Speech Guard E will typically maintain the ongoing envelope.  If you change on a moment-to-moment basis, like with fast acting compression, you are changing the modulation pattern of the envelope.  However, if you can maintain a constant gain parameter in each frequency channel, you can do a much better job of maintaining the speech envelope. With Speech Guard, you can maintain the same amount of envelope depth in the output as you see in the input signal.

If this is a primary cue that someone with severe loss is going to use, then it is a technology that we believe makes more sense for patients than traditional fast-acting compression. Speech Guard allows you to use whatever gain and compression parameters you want; it manages those quite effectively in our systems.

When creating a solution for patients with severe and severe-to-profound hearing loss, know how you want to calculate gain and compression and how you want to set up your input/output function in the hearing aid. In almost all cases of severe to profound hearing loss, you will be dealing with a restricted dynamic range. You need to know if you can fit everything in that range or if you will have to make some compromises. Traditional non-linear amplification using fast-acting compression to cram everything into that remaining dynamic range will destroy information in the speech signal that the person could otherwise use. You have to make smart judgments about how you want to use non-linear approaches so that it best reflects the way the patients with severe and severe-to-profound hearing loss can use the signal.

Dynamo (DSESP)

Patients with severe and profound hearing loss respond poorly to too much compression. Dynamo (DSESP) is a proprietary non-linear approach to calculate gain, compression and knee-points for the input/output function. It is different than our voice aligned compression approach, which is a full dynamic range approach used in our other high-end products. DSESP is designed specifically for patients with severe and profound hearing loss. It makes some significant modifications to best reflect what we know about these hearing losses.

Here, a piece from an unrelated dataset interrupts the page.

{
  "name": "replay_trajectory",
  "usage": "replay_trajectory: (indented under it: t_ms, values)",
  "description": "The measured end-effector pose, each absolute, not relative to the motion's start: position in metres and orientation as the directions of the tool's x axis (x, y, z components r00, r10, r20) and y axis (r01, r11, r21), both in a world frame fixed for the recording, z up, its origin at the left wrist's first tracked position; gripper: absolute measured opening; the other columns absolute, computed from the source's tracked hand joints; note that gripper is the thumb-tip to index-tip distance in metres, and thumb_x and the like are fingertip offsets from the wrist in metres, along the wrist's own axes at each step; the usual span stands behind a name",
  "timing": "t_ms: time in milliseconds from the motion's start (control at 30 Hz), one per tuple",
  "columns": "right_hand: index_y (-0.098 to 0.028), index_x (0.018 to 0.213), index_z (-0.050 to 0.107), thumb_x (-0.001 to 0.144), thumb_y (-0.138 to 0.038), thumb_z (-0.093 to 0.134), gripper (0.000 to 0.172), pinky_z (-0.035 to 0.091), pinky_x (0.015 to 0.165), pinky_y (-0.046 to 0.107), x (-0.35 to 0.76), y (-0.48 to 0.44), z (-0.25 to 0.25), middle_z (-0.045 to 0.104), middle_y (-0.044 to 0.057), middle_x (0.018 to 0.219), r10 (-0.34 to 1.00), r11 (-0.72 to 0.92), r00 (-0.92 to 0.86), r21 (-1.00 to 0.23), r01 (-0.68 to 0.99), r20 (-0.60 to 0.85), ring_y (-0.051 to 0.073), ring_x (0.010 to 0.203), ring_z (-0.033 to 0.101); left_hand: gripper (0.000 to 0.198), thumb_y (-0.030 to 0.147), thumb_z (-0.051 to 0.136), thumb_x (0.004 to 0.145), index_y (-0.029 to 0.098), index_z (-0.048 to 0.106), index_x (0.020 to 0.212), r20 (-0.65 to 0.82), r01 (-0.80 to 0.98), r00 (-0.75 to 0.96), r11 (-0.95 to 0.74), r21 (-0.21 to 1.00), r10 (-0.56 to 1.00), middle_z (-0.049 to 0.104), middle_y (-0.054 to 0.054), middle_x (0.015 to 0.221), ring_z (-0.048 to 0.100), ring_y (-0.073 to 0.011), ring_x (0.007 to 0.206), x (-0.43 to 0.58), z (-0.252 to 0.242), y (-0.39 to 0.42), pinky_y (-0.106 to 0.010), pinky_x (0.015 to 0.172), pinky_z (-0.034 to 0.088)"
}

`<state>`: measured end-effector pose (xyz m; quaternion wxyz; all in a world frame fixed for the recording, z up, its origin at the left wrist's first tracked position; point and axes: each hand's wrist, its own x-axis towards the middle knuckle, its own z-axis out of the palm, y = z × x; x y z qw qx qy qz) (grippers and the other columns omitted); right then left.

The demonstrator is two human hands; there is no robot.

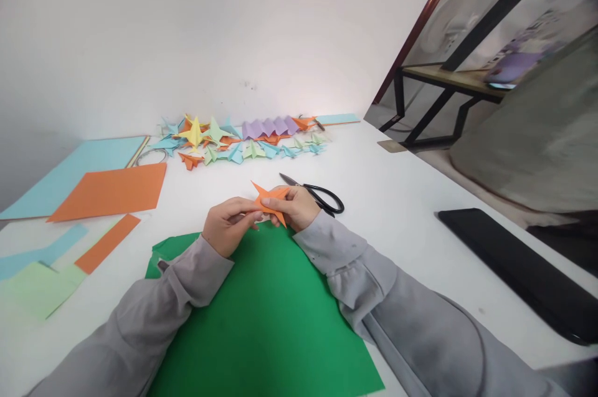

For example, we tend to keep the compression ratios low. In our personalization approach which is used to fit the product, you will see a less aggressive use of compression. You will also see that the knee-point we use for compression is significantly higher than we would use in the non-linear approach of other products.

The input/output function in DSESP linear is about 60 to 65 dB SPL. That allows speech through the moderate range to be handled more linearly for patients with severe hearing loss. Some of the soft speech cannot be made fully audible to these patients; if you try to make soft speech fully audible, you end up using more of a traditional dynamic range approach which uses more compression over a broader range.  That is the sort of thing to which patients with severe to profound hearing loss do not respond particularly well.

We have found that keeping the input/output function linear through the moderate range gives the signal that punch that patients with severe hearing loss tend to like. If you have tried to fit hearing aids to patients who have worn older power hearing aids and have tried to move into non-linear aids, they will often complain that it sounds muffled or soft or does not have the clarity they are looking for.  We believe this is due to the loss of the linear sound quality through the moderate input range. We have created an input/output function in DSESP that we believe better reflects the way patients with severe hearing loss want to get information from the speech signal.

Frequency Lowering

Another important topic when treating severe and profound hearing loss is the role of frequency lowering. We are happy to be introducing our approach to frequency lowering with this new line of Dynamo and Sensei Super Power products. This is the first time that we have used frequency lowering in a product.  We have been taking our time to find an approach that makes good sense based on the nature of these hearing losses.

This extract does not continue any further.